Rahima Z. est victime de coups et blessures volontaires avec arme blanche sur la main droite. Bahia Tabi-Allalou, la présidente du pénal, ne trouve pas risible cet acte, car l'épouse a ricané alors que la victime expliquait au tribunal les faits en gesticulant, allant jusqu'à mimer les coups, les nombreuses tentatives de coups et blessures. «Elle a pris un couteau et m'a asséné un sérieux coup. J'ai levé la main et la pointe a atterri sur le dos de ma main. Son père était à la maison lors de l'incident», raconte la maman de la fille.
«Mais pourquoi donc ce coup?» coupe à dessein Tabi qui a évidemment lu le dossier.
«Elle m'a demandé où j'étais. Je lui ai répondu qu'elle n'avait pas à savoir et lorsque...»
«Si! le tribunal doit savoir le pourquoi de cette agression car c'est généralement l'homme qui bat sa femme», fait remarquer la présidente qui permet à Maître Hanafi Boussaâdia, l'avocat de la victime de poser la question autour de cette ténébreuse affaire de vol de chèques. Tabi suit, mais abandonne la réponse en cours de route...
Maître Benouadah Lamouri, le conseil de l'inculpée entre dans la danse et sa question est reportée pour la plaidoirie. Le sage avocat repose une question à sa cliente à propos d'un fait grave à la maison: «Oui, il a tenté d'abuser de ma fille» répond sans sourire la dame. Elle a effectivement cessé de sourire, de rire et même de ricaner car elle a compris que cette juge s'appelait Tabi qui sonne le... tob, aïe, aïe, aïe, la brique! Puis les débats basculent, on murmure à l'abus envers une mineure, de tentative d'atteinte aux bonnes moeurs et même de... viol sur mineure. Colère d'épouse ou mère blessée?

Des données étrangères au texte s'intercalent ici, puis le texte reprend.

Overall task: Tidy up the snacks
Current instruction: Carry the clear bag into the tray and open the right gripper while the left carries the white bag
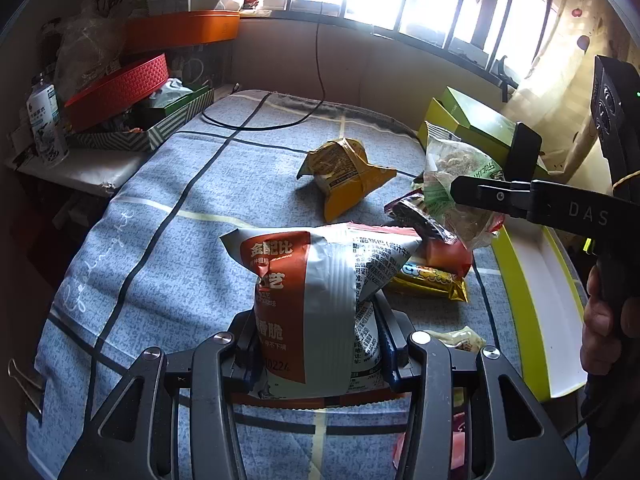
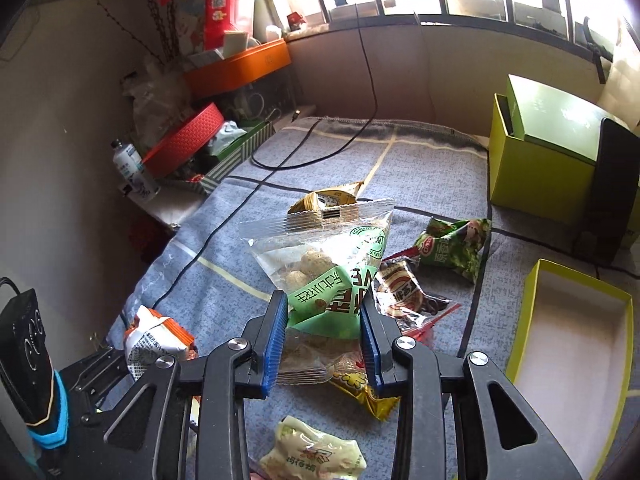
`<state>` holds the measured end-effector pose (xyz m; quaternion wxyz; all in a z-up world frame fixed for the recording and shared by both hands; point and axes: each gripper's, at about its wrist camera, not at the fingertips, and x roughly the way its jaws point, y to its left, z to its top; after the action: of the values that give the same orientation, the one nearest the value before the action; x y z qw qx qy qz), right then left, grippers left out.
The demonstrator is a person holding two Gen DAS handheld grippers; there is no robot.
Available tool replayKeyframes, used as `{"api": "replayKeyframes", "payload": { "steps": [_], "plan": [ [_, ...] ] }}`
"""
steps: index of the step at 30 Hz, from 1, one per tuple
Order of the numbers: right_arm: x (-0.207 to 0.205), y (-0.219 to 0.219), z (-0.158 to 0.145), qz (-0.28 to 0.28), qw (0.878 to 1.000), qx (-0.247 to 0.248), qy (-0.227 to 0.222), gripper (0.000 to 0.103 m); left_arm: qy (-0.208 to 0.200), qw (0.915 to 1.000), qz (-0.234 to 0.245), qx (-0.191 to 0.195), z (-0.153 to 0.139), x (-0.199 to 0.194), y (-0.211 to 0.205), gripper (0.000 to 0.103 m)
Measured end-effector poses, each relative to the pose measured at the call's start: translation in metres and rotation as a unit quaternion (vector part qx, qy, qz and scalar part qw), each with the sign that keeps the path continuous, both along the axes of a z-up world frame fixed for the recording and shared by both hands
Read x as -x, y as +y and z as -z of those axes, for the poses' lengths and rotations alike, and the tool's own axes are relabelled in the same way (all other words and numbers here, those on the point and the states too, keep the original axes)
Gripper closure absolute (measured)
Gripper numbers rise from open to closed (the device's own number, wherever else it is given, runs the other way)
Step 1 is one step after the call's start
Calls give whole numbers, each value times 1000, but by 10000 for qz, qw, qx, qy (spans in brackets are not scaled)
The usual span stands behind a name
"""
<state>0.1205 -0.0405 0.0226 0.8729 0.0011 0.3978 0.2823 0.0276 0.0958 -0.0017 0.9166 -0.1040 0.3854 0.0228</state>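
Left wrist view shows a blue checked cloth (image 1: 160, 240) over the desk below a bright window, with snacks scattered on it. My left tongs (image 1: 316, 344) are closed around an orange-and-white snack bag (image 1: 304, 304), held upright. My right tongs (image 2: 324, 328) clamp a clear green-labelled bag (image 2: 320, 264), lifted above the pile. An open yellow-green box (image 2: 576, 364) lies just to the right. My right hand (image 1: 604, 320) grips its handle.
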Motion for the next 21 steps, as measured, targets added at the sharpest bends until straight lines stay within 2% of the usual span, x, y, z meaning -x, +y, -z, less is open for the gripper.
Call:
{"api": "replayKeyframes", "payload": {
  "steps": [8,21],
  "plan": [
    [10,-38,-4,187,9997,-42,-154,71,-16,9996,281,-43,-12,-14,-27,57],
    [14,-104,5,716,9973,-105,-111,71,8,9951,979,-136,-26,-47,-86,57]
  ]
}}
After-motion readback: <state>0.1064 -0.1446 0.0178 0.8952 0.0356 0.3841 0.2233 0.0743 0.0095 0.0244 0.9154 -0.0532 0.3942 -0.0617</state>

C'est alors que Maître Lamouri éclate: «Madame la présidente, nous sommes ici pour le 266 du Code pénal. On veut nous entraîner sur le terrain des articles 337 (loi n°82-04 du 13 février 1982) - «Attentat aux moeurs» ou encore le 342 de la même loi: «Incitation de mineurs à la débauche et à la prostitution.» La défense espère grandement que l'on n'aille pas vers le viol, cet odieux crime. Mais vous connaissant sur le pupitre, nous allons passer d'agréables moments autour des seuls coups et blessures volontaires!».
L'avocat de Dar El Beïda suait dans une salle noyée par l'agaçante humidité venant de La Glacière via Brossette.

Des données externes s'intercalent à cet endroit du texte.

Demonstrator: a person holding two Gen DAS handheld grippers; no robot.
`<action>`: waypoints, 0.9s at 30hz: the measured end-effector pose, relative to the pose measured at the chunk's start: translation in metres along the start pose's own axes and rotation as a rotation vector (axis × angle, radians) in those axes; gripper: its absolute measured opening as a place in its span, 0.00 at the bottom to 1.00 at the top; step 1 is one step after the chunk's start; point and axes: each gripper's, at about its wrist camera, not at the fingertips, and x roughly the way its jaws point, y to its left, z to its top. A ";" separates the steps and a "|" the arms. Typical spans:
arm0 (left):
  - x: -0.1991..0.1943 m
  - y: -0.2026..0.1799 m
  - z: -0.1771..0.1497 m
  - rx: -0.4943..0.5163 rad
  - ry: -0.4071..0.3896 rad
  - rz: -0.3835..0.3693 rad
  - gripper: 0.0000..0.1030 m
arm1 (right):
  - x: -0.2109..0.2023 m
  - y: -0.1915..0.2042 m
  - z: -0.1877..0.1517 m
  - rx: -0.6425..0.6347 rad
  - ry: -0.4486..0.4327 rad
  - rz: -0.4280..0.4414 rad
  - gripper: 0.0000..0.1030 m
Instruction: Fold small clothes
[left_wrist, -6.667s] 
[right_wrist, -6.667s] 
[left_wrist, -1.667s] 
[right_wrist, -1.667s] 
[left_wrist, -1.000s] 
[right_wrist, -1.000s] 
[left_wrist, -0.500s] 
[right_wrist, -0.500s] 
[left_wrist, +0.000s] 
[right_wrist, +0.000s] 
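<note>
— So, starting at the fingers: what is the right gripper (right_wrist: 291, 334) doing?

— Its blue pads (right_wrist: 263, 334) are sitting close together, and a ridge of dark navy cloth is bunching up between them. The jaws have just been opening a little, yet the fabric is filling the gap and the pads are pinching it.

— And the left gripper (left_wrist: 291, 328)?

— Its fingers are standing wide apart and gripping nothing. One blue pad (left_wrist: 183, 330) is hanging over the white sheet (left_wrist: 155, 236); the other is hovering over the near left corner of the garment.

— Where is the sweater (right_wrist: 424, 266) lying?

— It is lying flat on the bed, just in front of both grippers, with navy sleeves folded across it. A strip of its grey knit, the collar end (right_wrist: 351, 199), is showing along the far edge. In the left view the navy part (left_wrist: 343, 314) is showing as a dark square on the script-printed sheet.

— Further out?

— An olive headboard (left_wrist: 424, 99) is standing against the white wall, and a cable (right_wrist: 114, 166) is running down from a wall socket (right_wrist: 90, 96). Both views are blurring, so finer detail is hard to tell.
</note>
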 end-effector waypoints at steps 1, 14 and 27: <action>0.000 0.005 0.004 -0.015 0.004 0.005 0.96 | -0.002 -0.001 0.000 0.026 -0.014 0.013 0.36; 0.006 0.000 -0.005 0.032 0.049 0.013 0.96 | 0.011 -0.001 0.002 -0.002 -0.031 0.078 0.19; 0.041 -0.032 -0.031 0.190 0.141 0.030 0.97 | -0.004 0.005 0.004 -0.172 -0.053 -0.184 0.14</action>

Bahia Tabi, qui assiste depuis son siège à de drôles de débats, en entendant souvent des vertes et des pas mûres, suit, le stylo à la main qu'elle n'utilise que pour taper sur le pupitre lorsqu'un petit agaçant trouble des débats a lieu. Il lui sert aussi à prendre des notes d'arguments solides, voire sensés.
Maître Hanafi Boussaâdia pour la partie civile, essaie de démontrer que l'époux vit un danger quotidien avec cette femme qui a une fille d'un premier lit. «Lorsqu'on parle union, on doit croire qu'elle dure depuis dix ans» s'est exclamé l'avocat qui a précisé au tribunal que cette union n'a que six mois de durée.
L'incident a eu lieu un vendredi à la sortie de la mosquée. Il est né après que la belle-soeur de la victime eut mis son grain de sel. Il y eut une tentative de retenir son épouse qui avait toute sa famille avec elle. Il a tiré sur le hidjab, ce fut l'horreur. Madame s'empara du couteau de cuisine et alla au drame» a ajouté le rusé conseil qui a alors évoqué le deuxième «crime» de «Madame qui a créé un scénario de toutes pièces, à savoir la tentative d'abus de sa fille» a dit Maître Boussaâdia qui a réclamé 100.000 dinars de dommages et intérêts et c'était peu exiger!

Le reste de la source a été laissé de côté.